WORK TO BE COMPLETED -> Report each line of the data below in which "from" appears.

STORED DATA ->
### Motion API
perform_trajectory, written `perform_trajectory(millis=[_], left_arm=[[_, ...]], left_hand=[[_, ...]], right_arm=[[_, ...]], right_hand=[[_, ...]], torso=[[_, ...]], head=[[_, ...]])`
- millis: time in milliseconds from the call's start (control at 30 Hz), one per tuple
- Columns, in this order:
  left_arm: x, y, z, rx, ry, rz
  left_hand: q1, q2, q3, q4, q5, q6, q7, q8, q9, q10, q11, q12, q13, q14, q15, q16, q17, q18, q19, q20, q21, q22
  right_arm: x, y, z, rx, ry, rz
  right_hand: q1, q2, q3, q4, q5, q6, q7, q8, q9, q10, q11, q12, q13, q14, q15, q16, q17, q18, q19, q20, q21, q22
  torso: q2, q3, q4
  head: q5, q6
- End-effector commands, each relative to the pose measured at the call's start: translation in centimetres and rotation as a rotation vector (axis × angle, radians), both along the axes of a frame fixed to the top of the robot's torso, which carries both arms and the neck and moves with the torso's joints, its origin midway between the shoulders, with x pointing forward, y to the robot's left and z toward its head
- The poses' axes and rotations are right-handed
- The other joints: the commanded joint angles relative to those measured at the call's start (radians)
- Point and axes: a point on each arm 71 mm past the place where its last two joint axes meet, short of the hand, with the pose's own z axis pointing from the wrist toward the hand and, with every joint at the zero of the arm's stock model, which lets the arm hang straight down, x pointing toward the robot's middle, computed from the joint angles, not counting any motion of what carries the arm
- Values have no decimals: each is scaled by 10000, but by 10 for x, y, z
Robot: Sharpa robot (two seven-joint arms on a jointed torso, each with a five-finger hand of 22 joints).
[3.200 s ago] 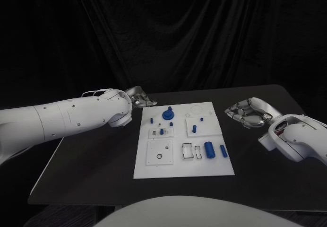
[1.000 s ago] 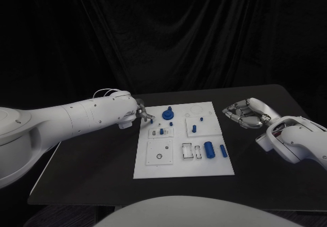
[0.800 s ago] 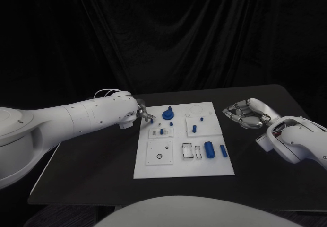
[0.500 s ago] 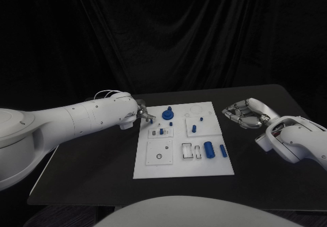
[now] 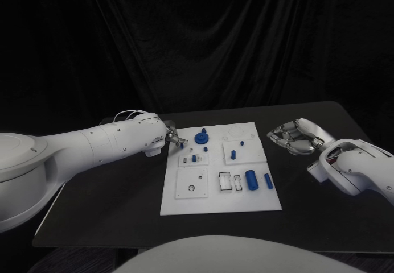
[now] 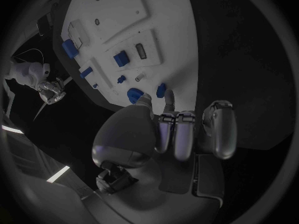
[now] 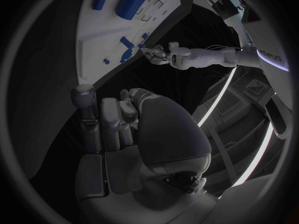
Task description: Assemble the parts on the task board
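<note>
Table [image 5: 123,222], black, across the lower frame, carrying the white task board [image 5: 221,199] at centre. Nearest on the board, lower right: a thick blue cylinder [image 5: 252,179] lying beside a thinner blue rod [image 5: 269,181]. Further up, small blue parts [image 5: 195,157] mid-board, then a blue knobbed part [image 5: 202,136] near the far left corner. At the board's upper left edge, left robot hand [image 5: 174,138], fingers drawn together, tips at a small blue peg [image 5: 181,145]; cannot tell whether clamped on it. Right of centre, off the board, right robot hand [image 5: 295,136] above the table, fingers curled in together on nothing
</note>
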Motion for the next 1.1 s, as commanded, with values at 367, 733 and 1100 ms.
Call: perform_trajectory(millis=[367,733,1100], left_arm=[[1,-4,-6,-111,-76,-44],[1,-5,-8,-230,-177,-131],[1,-7,-7,-404,-303,-299]], left_hand=[[121,22,91,-8,59,-68,-2,-65,-34,1043,48,27,2624,1059,83,65,2633,85,-65,29,-61,1911],[289,36,403,-2,772,25,-9,-252,-190,1043,50,27,2624,1059,94,65,2633,95,-98,53,-108,1902],[668,-97,1209,-58,1630,134,-70,-384,-260,1043,-4,27,2624,1059,53,65,2633,95,-106,18,-117,1906]], right_arm=[[-1,0,-3,-104,350,-38],[-1,0,-4,-136,442,-61],[-1,-1,-5,-188,580,-74]], right_hand=[[144,5,65,-83,65,15,18,60,12,14,-3,-11,9,-6,-37,53,12,63,-32,34,-62,895],[196,26,112,-140,100,22,19,67,17,6,-5,-16,0,-5,-39,55,10,68,-38,30,-91,890],[275,68,190,-226,127,23,21,75,23,-11,-4,-27,-19,-11,-42,51,-1,71,-39,26,-113,887]], torso=[[6,0,9],[16,-1,-2],[0,0,6]], head=[[-34,-2],[-41,-2],[-44,-2]])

RESULT OF THIS EXERCISE ->
- millis: time in milliseconds from the call's start (control at 30 Hz), one per tuple
- Point and axes: a point on each arm 71 mm past the place where its last two joint axes meet, short of the hand, with the pose's own z axis pointing from the wrist toward the hand and, with every joint at the zero of the arm's stock model, which lets the arm hang straight down, x pointing toward the robot's middle, computed from the joint angles, not counting any motion of what carries the arm

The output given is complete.